Educators talk cell phones, AI at Senate hearing on K-12 learning

Washington, D.C. (NEXSTAR) — At a hearing Thursday on Capitol Hill, U.S. senators and educators from around the country agreed students should be doing better in school and discussed potential solutions.

The hearing focused on the current state of K-12 education. 

“The decline in test scores started before the pandemic and has continued after the pandemic,” Sen. Susan Collins (R-Maine) said at the hearing, hosted by the Senate Health, Education, Labor and Pensions Committee.

Eric Hanushek, a senior fellow at the Hoover Institution said schools must start rewarding and incentivizing achievement. One important step, Hanushek said, is recruiting and retaining good teachers.

Indiana Secretary of Education Katie Jenner said she believes one of those incentives is increasing teacher pay, which she said should consider performance and positions.

Senators at the hearing placed a big focus on technology, particularly the impact cell phones are having on kids.

“We also worked on eliminating cell phones in schools,” Sen. Jon Husted (R-Ohio) said of his work as lieutenant governor. “I think it’s the single most effective policy that every school could do immediately.”

The experts at the hearing agreed cell phone bans in schools could be beneficial but argued the use of phones and social media after school also needs to be addressed.

Lawmakers also asked about artificial intelligence. Rebecca Winthrop, director of the Center for Universal Education at the Brookings Institution, said it can help with some instruction, such as tutoring, but agreed there should be some limitations on its use.

“What do you think kids are going to do?” she told the panel. “They are going to ask their AI friends to do their homework for them.”

Though much of the hearing was bipartisan, senators did have some differences.

Sen. Tammy Baldwin (D-Wisconsin) voiced concerns she had about what’s happening federally that affects school systems. Baldwin pointed to grants that had been canceled earlier this year and DOGE cuts to the U.S. Department of Education.

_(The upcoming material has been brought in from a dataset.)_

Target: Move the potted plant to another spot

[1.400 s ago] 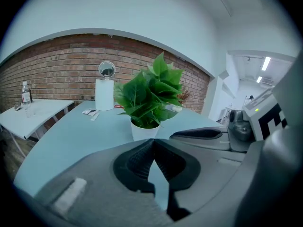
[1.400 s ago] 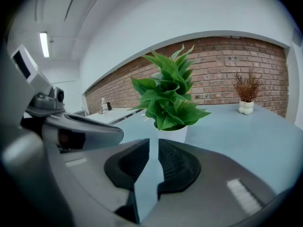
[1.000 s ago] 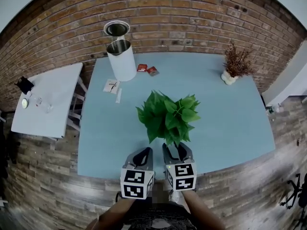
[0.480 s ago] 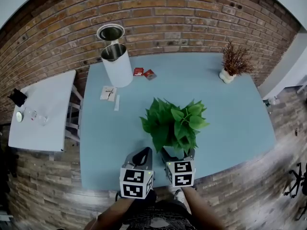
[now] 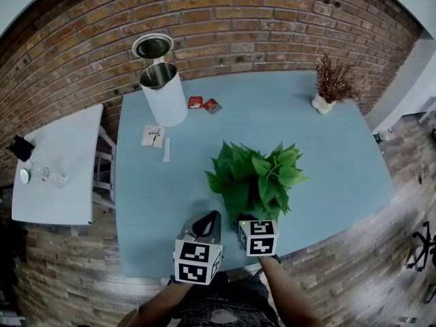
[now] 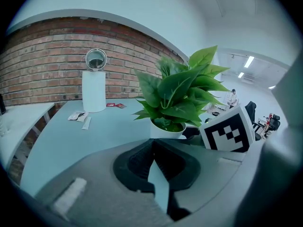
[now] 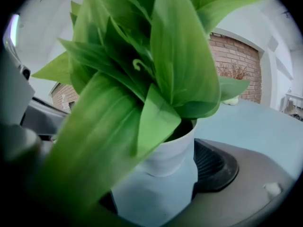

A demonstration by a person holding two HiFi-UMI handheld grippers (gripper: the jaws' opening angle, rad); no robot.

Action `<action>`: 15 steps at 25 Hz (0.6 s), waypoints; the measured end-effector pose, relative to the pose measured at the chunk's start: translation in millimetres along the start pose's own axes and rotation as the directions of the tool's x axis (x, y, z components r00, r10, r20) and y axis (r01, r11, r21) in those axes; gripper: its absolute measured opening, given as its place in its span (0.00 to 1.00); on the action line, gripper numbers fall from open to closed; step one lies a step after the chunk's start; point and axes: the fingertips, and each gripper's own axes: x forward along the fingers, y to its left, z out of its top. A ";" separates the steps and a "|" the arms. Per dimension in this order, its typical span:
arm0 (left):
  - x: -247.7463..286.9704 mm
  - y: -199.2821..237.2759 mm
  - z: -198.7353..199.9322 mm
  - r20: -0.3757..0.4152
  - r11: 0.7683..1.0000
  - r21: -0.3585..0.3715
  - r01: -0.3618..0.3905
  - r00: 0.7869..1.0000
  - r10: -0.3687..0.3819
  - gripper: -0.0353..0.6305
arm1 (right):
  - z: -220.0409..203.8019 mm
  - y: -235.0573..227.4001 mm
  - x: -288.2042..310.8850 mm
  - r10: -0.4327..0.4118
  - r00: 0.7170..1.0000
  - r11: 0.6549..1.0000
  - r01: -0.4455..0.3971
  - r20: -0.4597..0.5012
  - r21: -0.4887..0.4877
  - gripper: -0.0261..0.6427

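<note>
R gripper (image 7: pixel 158 183): jaws wide apart, have just been opening. Potted plant (image 5: pixel 255 179) stands btwn them, its white pot (image 7: pixel 170 150) down on the blue table (image 5: pixel 327 162). Pot sits close by the right-hand pad (image 7: pixel 215 167), no squeeze visible; other pad hidden behind leaves. So released, not gripping. Leaves fill most of the R gripper view and hang over the jaws. In head view only its marker cube (image 5: pixel 257 237) and a bit of black jaw show under the foliage.

L gripper (image 6: pixel 152 143): clenched, tips together, nothing in them. It sits just left of R gripper, side by side, over the table's near edge. Plant is ahead and to its right, close, not touching. R gripper's cube shows right of it, beside the pot.

Further out from the tools:
- tall white canister (image 5: pixel 165 90) far ahead-left of L gripper, at the table's back by the brick wall (image 5: pixel 272 19)
- two small red packets (image 5: pixel 204 103) just right of canister
- paper slips (image 5: pixel 155 136) ahead-left of L gripper, btwn it and canister
- dried sprig in small white vase (image 5: pixel 330 87) far ahead-right of R gripper, back corner
- white side table (image 5: pixel 58 162) off to L gripper's left, apart from the blue table; items on it too small to ID
</note>
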 end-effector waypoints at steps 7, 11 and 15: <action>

“At the local level, we are sometimes shuffling, looking in one pot to pull some money and invest in another,” said Scott Muri, superintendent emeritus for the Ector County Independent School District in Texas. “When we see those funding challenges, it creates challenges at the local classroom level.”

Republicans have been in talks to make the DOGE cuts to the Department of Education law, but they have not yet advanced legislation to do so.